When a line in the entries below contains the word "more", copy that line.

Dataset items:
____
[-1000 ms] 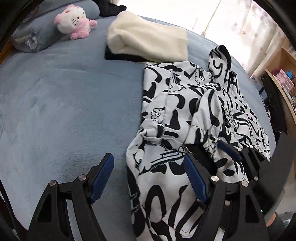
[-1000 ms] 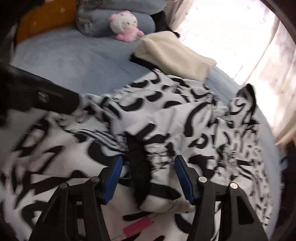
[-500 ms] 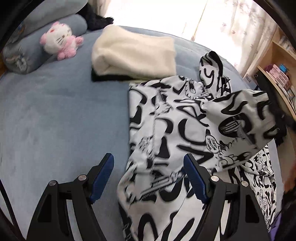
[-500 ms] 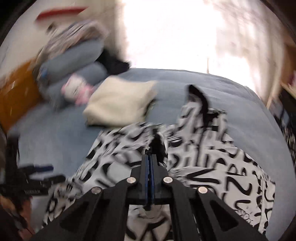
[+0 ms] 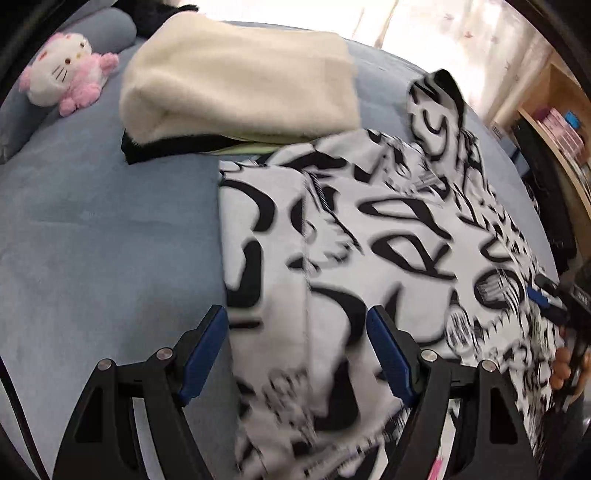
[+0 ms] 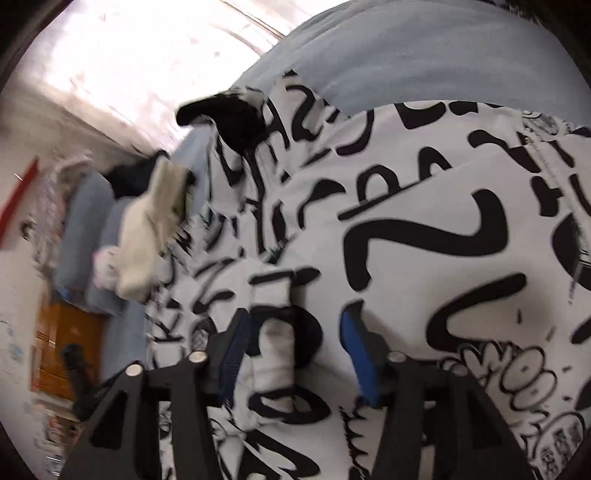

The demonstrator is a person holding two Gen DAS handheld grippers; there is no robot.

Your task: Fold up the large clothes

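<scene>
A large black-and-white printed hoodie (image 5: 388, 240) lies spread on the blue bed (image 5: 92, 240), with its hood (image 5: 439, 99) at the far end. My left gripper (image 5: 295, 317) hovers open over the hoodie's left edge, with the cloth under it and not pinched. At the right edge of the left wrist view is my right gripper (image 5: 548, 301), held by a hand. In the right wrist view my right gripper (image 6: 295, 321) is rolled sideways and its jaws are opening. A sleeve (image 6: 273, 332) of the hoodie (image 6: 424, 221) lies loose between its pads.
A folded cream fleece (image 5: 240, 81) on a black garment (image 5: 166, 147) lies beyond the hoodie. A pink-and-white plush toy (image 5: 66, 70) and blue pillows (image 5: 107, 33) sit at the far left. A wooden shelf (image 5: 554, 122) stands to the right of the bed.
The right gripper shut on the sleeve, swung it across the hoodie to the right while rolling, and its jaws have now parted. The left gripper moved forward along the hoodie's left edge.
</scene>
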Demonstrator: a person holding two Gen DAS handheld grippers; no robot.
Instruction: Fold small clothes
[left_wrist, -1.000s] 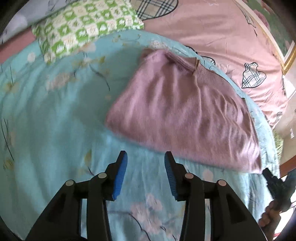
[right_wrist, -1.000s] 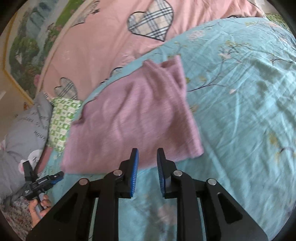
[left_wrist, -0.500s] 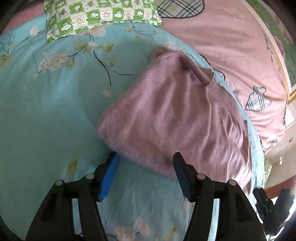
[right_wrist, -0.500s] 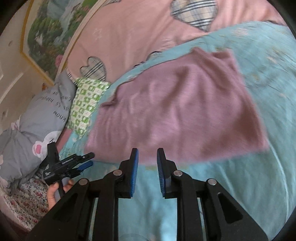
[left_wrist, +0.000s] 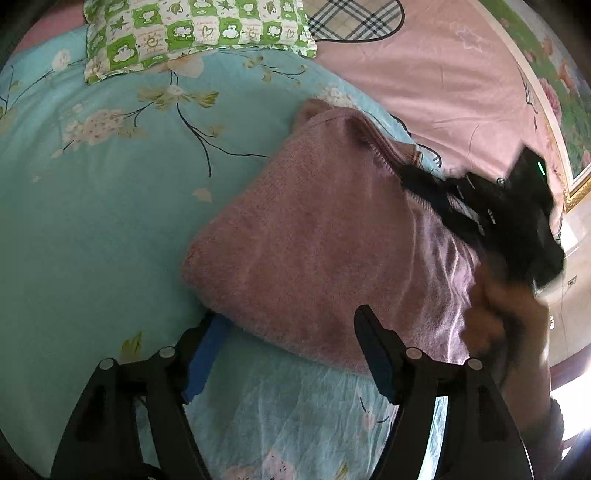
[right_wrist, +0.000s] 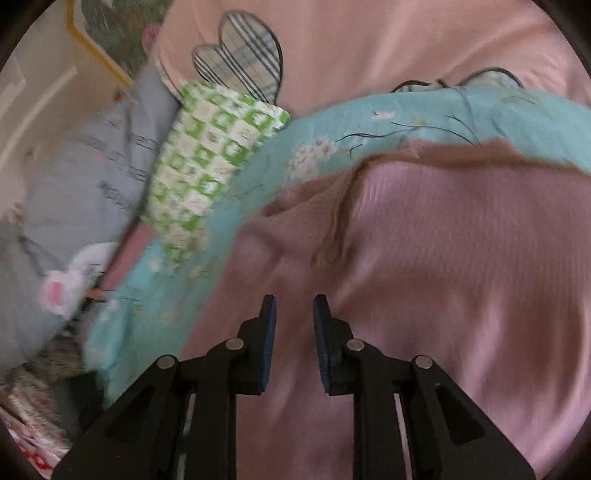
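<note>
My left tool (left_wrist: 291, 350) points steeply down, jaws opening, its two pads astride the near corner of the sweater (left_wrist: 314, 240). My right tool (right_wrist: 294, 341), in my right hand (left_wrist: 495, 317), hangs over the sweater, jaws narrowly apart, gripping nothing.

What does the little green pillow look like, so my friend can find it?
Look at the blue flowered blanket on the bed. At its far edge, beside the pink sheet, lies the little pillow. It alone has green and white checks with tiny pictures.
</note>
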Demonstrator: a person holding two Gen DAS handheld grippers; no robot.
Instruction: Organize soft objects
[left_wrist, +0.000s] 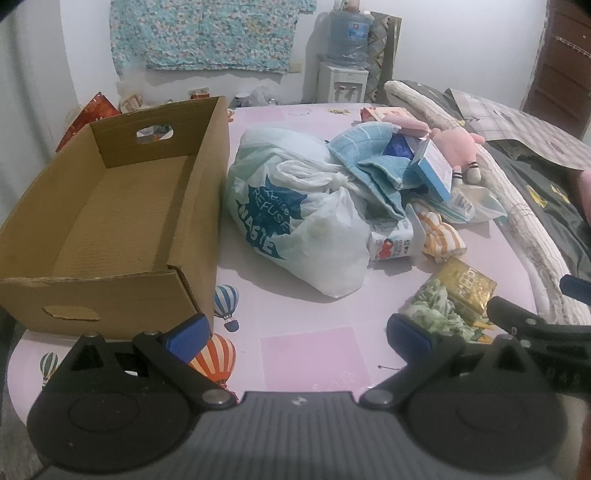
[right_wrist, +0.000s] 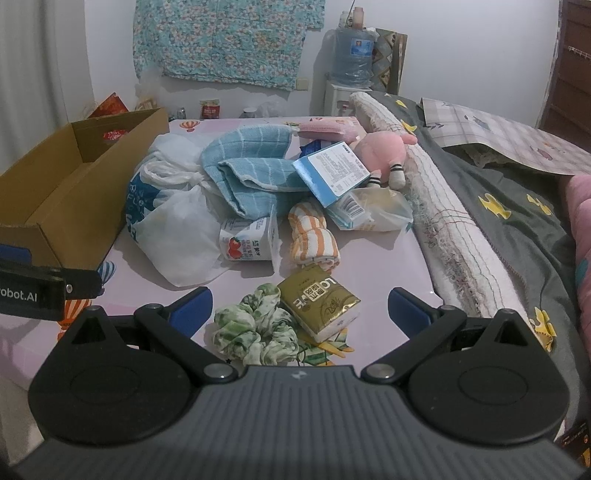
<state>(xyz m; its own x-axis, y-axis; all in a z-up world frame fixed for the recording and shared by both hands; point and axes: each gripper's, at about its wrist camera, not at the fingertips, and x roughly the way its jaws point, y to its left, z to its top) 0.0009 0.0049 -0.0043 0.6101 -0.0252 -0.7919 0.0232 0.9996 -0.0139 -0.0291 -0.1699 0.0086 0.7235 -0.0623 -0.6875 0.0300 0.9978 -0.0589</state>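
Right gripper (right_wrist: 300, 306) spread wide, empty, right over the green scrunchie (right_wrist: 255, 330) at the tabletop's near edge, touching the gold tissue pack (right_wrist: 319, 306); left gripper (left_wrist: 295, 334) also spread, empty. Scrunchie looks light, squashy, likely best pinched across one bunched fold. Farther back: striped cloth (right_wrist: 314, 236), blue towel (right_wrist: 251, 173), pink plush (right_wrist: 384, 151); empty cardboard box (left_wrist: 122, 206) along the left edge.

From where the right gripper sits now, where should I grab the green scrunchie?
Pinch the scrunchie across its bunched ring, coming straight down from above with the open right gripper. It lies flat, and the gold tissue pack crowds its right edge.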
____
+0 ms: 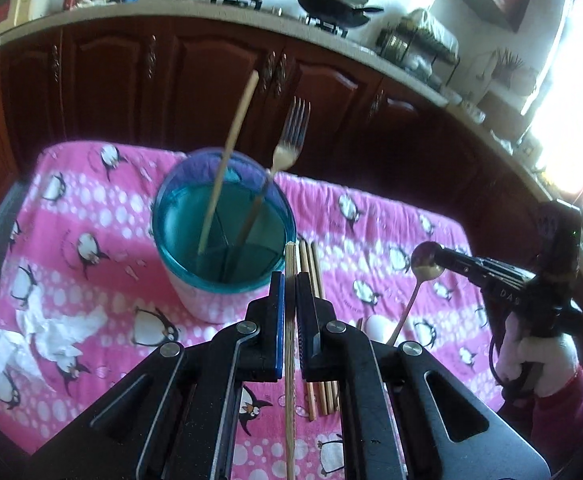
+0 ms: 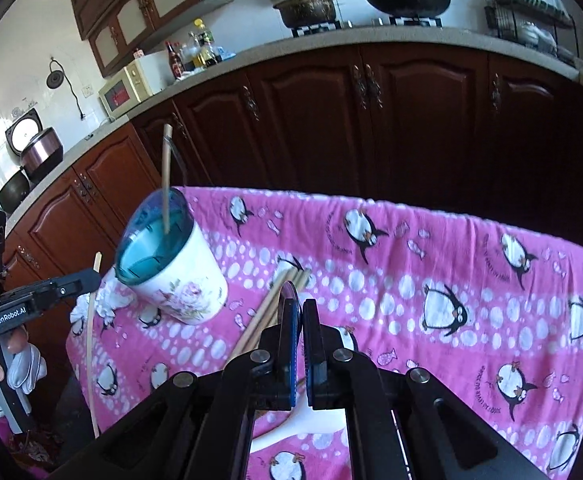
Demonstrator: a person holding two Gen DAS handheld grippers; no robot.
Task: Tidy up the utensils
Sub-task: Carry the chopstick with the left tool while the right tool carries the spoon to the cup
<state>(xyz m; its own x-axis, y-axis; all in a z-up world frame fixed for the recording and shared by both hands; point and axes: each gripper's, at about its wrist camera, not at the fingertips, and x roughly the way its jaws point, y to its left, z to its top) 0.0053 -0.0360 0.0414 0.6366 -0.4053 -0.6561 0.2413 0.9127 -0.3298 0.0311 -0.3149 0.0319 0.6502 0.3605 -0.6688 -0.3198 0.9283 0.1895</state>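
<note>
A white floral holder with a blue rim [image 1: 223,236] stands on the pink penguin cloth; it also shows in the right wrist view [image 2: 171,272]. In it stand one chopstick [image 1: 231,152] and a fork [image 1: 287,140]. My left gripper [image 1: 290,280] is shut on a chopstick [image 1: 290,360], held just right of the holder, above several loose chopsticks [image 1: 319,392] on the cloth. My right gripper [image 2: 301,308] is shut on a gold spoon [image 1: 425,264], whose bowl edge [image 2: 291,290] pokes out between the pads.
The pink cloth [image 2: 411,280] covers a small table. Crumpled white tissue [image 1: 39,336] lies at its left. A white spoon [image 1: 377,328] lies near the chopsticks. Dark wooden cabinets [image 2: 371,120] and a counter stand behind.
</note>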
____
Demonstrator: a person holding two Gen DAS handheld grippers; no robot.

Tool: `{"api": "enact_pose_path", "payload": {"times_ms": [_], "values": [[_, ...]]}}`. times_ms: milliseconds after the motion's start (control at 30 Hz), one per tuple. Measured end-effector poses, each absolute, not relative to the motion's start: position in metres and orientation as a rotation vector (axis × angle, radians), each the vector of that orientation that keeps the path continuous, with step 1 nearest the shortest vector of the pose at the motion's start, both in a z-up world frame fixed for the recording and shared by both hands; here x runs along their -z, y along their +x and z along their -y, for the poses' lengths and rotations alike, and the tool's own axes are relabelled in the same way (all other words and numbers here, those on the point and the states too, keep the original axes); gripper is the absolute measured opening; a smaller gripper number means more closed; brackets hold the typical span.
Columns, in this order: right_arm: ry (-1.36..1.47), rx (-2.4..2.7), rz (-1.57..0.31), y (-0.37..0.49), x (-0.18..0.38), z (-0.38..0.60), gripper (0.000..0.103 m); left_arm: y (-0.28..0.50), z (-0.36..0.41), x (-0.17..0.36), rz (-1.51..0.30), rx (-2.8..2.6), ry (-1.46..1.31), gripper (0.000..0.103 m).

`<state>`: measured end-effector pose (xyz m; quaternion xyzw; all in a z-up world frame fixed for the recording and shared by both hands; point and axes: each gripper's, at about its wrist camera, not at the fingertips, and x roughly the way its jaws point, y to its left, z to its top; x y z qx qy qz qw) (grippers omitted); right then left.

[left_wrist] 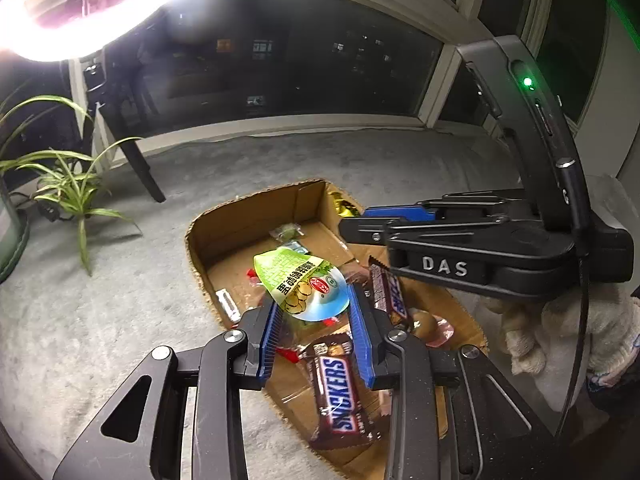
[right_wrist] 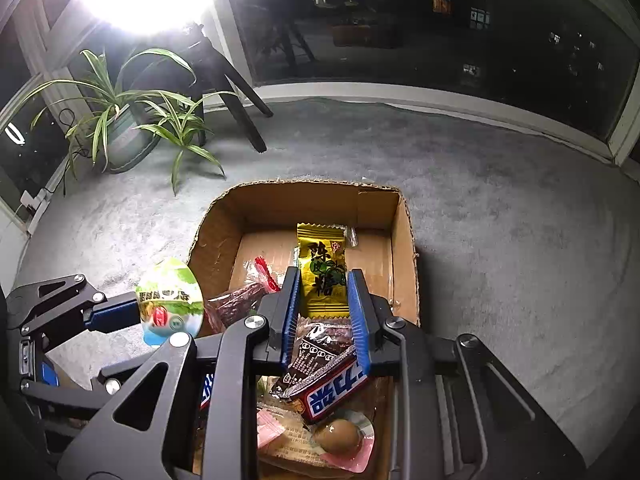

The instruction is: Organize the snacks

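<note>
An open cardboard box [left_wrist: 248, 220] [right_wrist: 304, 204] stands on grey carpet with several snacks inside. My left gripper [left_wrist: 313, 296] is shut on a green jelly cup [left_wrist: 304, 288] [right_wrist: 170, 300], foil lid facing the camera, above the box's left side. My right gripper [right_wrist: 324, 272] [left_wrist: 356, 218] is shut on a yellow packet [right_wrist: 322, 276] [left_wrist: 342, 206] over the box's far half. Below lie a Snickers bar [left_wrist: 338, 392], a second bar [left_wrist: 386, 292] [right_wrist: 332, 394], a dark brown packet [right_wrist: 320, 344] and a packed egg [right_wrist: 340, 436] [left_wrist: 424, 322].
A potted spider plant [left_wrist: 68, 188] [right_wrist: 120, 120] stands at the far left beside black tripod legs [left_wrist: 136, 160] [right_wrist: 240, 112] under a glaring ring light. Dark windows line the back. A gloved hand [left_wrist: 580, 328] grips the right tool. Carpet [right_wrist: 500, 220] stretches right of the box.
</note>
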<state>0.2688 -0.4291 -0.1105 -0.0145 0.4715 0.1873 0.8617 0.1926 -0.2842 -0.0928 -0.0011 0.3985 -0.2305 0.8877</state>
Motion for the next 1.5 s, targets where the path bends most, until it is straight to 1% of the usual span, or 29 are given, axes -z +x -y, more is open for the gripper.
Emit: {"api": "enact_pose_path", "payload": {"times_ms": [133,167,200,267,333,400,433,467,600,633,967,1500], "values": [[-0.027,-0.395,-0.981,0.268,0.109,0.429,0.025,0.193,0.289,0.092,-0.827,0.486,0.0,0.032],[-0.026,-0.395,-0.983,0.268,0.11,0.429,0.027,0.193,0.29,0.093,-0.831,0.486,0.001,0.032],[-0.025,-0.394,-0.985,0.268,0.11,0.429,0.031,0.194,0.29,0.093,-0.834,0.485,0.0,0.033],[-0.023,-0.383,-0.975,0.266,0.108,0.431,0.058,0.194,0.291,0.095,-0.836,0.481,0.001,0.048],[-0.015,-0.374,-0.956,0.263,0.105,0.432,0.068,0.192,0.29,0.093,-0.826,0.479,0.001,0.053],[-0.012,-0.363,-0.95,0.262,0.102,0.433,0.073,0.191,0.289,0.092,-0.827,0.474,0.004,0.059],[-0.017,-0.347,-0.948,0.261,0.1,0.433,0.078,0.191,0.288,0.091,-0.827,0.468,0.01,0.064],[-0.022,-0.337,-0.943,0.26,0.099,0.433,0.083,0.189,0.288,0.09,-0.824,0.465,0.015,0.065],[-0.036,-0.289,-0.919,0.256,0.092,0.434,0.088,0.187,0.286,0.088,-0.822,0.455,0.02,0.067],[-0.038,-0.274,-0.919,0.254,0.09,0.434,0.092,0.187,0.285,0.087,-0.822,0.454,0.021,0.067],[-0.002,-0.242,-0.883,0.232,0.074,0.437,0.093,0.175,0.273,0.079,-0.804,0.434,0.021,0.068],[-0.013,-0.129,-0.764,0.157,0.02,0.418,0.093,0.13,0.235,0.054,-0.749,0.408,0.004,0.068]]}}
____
Response —
Tool: `{"api": "enact_pose_path", "payload": {"times_ms": [_], "values": [[_, ...]]}}`. times_ms: milliseconds after the motion's start (control at 30 Hz), one per tuple. Measured end-effector poses, each absolute, not relative to the motion's start: position in metres and orientation as a rotation vector (axis × angle, radians), each the vector of that orientation that keeps the path continuous, with step 1 nearest the shortest vector of the pose at the motion's start, both in a z-up world frame fixed for the recording and shared by both hands; here x runs along their -z, y along their +x and z along their -y, for the poses' lengths and rotations alike, and the tool's own axes are relabelled in the same way (all other words and numbers here, those on the point and the states too, keep the original axes); gripper is the absolute measured opening; a smaller gripper number means more closed; brackets hold the typical span.
Motion for the next 1.5 s, targets where the path bends most, until it is straight to 1% of the usual span, or 29 are given, axes -z +x -y, more is open for the gripper.

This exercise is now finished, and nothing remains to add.